→ EXERCISE GOAL
Copy each line of the data that has "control" in it.

(Excerpts from a dataset)
================================
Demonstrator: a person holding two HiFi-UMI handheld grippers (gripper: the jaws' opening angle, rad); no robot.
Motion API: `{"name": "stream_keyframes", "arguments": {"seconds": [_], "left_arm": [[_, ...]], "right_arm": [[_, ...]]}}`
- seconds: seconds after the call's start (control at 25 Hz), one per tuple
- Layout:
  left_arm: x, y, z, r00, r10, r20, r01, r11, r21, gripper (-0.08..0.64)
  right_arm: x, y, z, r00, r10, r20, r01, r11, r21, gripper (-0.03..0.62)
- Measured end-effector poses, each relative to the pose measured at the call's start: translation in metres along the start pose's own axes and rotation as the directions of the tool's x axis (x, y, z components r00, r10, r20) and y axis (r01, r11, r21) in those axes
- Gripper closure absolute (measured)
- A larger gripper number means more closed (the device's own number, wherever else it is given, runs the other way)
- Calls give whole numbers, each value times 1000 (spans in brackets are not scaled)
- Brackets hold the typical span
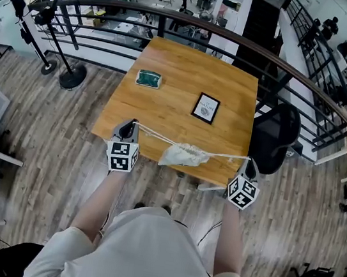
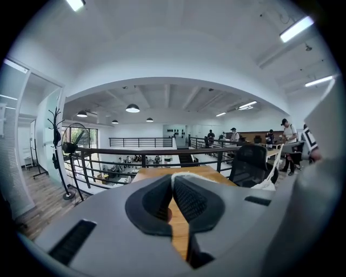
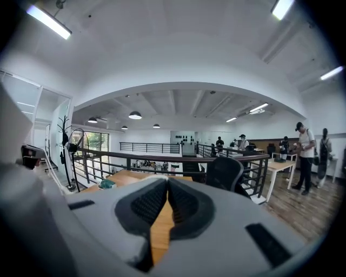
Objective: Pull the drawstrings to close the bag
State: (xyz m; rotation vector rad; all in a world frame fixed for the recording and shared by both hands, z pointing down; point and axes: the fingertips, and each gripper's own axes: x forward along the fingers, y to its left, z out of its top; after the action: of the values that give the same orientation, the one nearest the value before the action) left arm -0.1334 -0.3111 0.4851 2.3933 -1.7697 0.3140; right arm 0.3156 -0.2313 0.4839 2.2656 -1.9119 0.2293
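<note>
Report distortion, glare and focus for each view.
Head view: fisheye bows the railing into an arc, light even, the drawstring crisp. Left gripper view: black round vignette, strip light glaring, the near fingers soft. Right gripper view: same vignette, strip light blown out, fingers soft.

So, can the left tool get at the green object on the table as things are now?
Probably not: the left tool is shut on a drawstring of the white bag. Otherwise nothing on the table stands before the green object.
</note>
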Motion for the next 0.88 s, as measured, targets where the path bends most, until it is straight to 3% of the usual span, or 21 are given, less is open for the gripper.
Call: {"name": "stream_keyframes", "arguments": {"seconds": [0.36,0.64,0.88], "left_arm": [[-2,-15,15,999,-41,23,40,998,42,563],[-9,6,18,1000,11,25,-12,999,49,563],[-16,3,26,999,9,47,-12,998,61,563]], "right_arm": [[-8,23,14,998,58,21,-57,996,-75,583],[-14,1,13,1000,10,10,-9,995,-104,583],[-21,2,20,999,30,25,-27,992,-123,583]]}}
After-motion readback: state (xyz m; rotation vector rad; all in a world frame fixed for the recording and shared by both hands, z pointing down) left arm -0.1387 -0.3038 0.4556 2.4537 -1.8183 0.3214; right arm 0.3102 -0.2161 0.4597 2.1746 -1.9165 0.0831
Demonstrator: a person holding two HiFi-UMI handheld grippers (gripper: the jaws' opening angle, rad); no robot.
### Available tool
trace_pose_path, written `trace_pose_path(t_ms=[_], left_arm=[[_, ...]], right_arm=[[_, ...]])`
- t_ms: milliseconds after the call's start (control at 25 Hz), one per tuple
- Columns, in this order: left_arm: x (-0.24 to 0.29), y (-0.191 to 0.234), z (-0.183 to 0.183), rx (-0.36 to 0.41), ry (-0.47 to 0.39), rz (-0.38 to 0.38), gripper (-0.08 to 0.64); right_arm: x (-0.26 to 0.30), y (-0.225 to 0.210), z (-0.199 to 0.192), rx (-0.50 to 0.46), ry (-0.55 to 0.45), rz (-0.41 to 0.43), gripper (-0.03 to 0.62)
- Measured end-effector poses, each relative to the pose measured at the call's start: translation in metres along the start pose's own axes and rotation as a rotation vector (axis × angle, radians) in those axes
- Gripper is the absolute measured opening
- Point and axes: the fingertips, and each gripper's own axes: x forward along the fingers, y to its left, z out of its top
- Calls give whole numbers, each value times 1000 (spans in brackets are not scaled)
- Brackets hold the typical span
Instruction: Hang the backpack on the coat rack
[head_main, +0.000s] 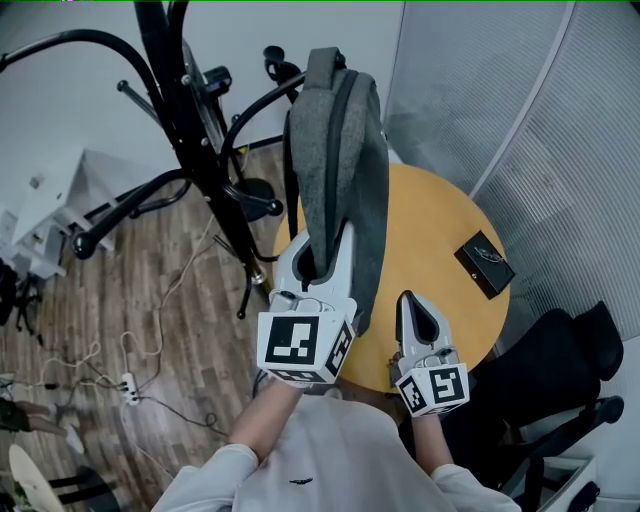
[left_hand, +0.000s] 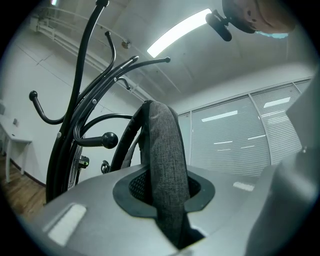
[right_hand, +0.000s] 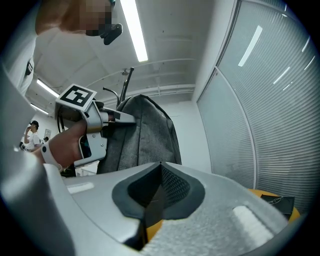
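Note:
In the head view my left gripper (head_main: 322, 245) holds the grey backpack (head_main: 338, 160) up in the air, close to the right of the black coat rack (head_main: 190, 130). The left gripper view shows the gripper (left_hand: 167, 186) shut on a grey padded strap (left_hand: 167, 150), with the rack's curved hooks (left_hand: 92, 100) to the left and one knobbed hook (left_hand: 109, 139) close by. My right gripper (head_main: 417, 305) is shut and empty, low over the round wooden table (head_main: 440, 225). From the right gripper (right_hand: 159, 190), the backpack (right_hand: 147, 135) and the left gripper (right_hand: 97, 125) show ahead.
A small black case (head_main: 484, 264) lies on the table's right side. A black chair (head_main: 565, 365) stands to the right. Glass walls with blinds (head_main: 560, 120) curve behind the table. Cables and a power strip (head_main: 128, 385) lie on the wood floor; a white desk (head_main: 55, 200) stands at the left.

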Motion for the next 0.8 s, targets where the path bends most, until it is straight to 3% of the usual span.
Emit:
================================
→ EXPECTED OUTPUT
- seconds: seconds after the call's start (control at 25 Hz), one per tuple
- t_ms: milliseconds after the call's start (control at 25 Hz), one per tuple

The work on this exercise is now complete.